* _SOURCE MATERIAL_:
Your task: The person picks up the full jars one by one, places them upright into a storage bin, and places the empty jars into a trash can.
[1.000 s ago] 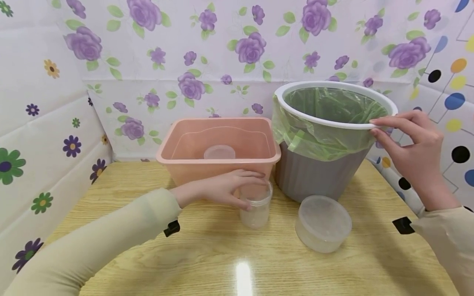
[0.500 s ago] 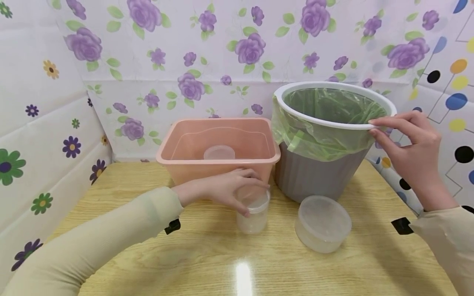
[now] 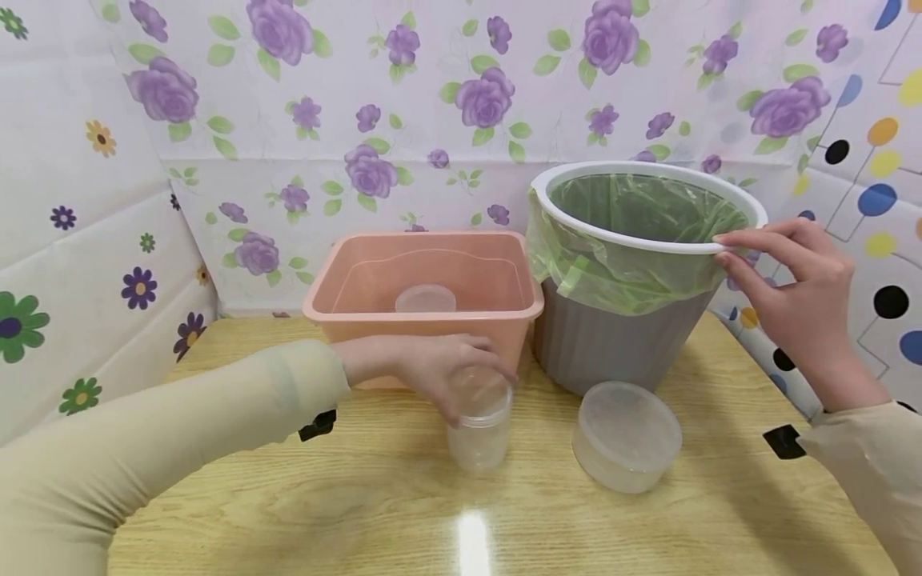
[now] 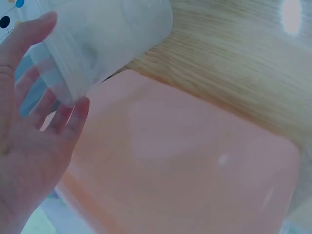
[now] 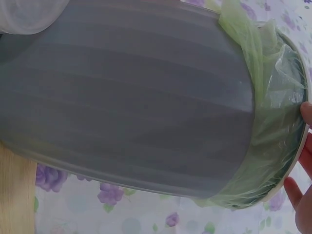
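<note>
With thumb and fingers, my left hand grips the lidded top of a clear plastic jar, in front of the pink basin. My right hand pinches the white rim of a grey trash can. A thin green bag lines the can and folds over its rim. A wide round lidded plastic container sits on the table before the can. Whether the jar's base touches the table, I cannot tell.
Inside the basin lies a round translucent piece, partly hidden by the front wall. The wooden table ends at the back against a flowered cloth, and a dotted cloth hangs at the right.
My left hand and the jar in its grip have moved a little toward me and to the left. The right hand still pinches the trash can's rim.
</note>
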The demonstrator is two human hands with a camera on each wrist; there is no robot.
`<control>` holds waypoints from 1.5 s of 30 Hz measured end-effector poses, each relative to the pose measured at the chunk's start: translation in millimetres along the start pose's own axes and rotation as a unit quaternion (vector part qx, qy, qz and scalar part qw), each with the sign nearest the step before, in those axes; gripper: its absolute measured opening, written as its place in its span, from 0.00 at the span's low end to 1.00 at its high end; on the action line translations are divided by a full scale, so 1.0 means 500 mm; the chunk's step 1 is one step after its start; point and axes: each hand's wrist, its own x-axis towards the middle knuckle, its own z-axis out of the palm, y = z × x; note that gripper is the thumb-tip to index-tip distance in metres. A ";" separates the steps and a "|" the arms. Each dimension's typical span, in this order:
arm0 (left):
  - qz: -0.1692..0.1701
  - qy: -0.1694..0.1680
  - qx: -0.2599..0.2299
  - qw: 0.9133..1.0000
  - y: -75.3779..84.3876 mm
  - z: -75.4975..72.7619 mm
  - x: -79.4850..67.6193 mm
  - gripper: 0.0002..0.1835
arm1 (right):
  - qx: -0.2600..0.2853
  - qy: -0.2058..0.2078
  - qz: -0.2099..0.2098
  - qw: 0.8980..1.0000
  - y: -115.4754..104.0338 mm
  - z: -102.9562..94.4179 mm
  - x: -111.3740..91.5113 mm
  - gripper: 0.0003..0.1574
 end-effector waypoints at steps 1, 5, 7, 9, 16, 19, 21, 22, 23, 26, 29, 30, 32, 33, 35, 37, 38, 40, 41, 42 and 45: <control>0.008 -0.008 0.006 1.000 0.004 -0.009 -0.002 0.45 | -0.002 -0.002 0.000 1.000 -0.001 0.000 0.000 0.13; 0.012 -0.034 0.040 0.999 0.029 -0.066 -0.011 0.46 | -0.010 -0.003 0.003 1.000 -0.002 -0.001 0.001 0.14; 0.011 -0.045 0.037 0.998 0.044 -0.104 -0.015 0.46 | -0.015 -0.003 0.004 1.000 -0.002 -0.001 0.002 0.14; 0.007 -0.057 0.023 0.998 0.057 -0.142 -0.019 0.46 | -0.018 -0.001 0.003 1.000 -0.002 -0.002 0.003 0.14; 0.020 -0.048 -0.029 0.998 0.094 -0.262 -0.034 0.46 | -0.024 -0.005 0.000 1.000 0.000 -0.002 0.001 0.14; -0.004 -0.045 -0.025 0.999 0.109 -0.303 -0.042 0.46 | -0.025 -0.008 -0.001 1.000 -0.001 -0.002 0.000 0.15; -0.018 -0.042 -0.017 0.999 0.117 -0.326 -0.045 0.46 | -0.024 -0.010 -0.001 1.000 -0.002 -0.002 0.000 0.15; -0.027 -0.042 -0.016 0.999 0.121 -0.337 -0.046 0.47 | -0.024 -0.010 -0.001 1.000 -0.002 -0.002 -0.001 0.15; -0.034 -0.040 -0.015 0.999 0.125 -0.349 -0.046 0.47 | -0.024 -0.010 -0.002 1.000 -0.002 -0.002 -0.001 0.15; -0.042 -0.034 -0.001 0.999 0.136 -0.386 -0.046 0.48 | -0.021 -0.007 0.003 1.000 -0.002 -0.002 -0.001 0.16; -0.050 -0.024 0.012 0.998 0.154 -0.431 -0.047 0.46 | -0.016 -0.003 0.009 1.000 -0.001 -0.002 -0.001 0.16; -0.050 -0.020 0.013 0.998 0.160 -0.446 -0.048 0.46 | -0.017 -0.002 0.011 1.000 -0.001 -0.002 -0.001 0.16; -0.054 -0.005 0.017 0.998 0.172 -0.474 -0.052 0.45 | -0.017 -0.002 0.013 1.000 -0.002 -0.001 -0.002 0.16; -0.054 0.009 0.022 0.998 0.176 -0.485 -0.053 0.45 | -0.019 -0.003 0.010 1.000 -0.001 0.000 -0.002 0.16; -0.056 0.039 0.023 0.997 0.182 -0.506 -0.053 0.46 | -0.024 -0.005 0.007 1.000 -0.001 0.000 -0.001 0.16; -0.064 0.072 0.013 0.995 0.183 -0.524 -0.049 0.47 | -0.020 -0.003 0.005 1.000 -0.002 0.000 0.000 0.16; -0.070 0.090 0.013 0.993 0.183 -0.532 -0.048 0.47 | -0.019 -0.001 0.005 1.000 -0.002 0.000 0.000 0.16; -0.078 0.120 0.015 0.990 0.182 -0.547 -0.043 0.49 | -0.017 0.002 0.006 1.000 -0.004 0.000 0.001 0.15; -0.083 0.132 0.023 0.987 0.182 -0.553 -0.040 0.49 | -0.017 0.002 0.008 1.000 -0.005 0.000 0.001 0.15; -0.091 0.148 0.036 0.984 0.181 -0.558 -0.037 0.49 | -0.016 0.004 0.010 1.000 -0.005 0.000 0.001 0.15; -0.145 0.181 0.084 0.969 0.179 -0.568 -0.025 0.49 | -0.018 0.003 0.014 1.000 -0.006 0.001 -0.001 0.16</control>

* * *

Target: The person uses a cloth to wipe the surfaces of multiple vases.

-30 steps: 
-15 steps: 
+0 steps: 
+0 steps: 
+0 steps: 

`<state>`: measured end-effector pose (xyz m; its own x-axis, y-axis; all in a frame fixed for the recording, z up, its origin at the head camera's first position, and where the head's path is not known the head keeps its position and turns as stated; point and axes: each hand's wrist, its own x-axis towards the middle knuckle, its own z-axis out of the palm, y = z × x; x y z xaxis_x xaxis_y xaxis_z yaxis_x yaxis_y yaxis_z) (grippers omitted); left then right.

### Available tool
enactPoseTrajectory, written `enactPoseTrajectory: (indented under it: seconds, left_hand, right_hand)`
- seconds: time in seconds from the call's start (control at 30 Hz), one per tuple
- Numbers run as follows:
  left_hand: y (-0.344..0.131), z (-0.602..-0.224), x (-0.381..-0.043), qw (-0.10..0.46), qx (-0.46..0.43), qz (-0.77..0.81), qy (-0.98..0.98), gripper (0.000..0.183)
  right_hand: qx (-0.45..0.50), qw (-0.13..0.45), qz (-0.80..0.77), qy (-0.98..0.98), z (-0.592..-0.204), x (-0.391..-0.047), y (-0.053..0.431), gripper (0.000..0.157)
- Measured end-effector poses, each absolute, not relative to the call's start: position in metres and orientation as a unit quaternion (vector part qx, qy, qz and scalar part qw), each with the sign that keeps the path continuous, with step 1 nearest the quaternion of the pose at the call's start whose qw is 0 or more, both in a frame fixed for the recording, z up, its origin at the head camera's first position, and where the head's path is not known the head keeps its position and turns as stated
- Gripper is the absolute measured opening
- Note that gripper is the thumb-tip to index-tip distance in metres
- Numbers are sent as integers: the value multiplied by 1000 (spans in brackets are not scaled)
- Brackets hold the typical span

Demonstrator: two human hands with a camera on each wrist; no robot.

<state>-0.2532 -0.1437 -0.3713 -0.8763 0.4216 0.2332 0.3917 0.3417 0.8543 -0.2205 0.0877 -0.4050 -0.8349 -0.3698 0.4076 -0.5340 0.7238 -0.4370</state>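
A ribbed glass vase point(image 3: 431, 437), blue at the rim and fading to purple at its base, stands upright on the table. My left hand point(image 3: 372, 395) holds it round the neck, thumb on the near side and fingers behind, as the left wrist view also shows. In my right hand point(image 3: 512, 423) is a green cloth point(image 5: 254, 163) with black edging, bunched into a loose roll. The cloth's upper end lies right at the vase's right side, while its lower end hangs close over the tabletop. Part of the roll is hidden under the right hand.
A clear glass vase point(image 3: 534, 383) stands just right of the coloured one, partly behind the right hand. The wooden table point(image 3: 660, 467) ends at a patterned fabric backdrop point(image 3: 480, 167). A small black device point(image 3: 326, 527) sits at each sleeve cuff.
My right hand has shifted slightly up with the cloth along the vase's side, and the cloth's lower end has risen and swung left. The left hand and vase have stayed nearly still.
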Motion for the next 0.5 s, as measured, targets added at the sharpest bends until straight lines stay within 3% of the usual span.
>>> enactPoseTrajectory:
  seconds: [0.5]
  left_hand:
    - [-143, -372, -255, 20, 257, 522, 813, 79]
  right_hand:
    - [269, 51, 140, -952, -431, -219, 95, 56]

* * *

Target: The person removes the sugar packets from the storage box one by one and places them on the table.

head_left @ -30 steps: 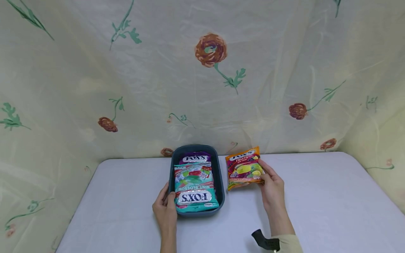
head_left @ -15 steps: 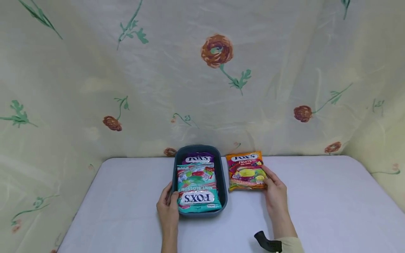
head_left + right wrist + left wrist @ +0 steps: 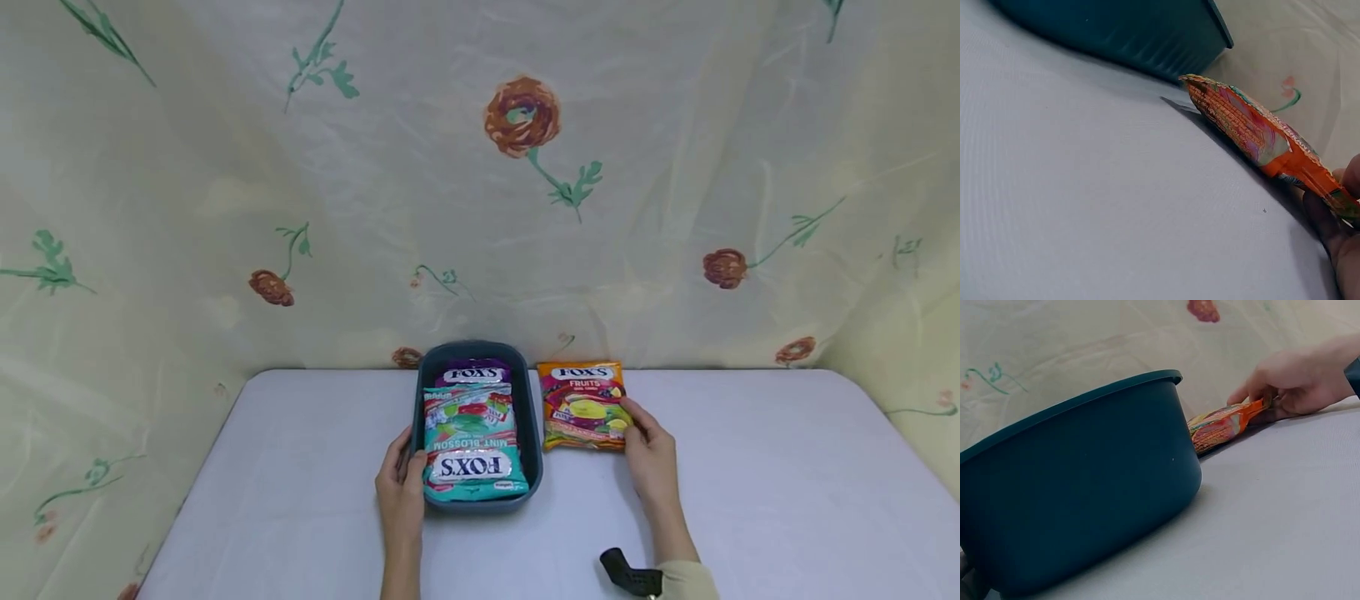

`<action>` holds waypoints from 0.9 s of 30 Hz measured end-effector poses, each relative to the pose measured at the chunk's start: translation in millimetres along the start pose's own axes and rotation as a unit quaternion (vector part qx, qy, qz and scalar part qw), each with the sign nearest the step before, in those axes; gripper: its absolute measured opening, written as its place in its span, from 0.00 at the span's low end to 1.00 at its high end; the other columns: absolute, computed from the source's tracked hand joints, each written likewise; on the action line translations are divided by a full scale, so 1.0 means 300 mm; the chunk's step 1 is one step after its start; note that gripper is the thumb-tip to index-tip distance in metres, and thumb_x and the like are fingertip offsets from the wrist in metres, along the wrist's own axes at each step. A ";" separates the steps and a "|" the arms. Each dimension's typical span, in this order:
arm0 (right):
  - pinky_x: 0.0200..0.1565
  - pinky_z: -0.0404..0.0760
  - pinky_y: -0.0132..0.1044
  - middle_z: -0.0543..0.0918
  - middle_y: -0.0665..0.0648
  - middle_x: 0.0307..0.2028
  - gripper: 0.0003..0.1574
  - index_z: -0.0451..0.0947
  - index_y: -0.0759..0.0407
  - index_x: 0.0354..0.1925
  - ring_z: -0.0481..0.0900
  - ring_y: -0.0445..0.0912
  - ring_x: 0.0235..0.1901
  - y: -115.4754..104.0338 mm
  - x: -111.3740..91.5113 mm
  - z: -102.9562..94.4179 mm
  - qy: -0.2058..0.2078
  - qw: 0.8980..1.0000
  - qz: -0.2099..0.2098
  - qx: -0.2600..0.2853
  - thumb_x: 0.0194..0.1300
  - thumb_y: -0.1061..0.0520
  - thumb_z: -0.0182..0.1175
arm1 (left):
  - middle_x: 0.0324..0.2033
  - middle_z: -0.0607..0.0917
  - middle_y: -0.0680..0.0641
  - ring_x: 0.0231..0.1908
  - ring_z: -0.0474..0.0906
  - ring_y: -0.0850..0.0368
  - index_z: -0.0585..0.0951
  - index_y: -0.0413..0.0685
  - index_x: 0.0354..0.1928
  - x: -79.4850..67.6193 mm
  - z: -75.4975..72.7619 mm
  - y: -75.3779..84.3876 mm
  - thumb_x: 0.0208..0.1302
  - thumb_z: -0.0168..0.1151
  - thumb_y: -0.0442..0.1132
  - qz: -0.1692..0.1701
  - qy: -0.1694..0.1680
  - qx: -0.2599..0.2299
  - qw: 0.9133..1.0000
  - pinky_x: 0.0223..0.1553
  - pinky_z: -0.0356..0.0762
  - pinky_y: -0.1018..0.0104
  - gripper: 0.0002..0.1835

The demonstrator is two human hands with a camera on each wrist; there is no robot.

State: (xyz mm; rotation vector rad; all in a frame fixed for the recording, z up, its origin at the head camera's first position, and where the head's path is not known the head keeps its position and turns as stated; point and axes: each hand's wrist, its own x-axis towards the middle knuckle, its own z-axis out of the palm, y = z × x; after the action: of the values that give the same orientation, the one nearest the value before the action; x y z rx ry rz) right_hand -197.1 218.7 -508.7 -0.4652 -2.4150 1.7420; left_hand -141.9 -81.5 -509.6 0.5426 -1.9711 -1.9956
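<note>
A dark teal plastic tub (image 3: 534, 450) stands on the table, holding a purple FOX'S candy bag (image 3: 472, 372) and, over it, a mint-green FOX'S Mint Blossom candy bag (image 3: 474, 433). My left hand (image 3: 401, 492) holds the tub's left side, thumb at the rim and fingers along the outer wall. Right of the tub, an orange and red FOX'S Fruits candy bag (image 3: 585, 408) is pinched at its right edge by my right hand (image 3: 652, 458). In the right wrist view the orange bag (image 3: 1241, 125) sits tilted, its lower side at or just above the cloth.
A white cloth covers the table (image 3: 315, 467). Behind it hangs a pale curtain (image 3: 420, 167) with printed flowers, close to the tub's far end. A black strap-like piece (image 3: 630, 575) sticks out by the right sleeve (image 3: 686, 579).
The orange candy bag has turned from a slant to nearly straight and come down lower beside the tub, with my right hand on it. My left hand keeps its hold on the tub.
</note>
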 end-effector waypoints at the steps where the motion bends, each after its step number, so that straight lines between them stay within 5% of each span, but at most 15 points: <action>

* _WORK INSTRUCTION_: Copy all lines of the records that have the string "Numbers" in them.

* _ANSWER FOR THIS EXERCISE_:
- Numbers run as follows:
- Numbers are sent as integers: the value multiplied by 1000 (spans in brackets are not scaled)

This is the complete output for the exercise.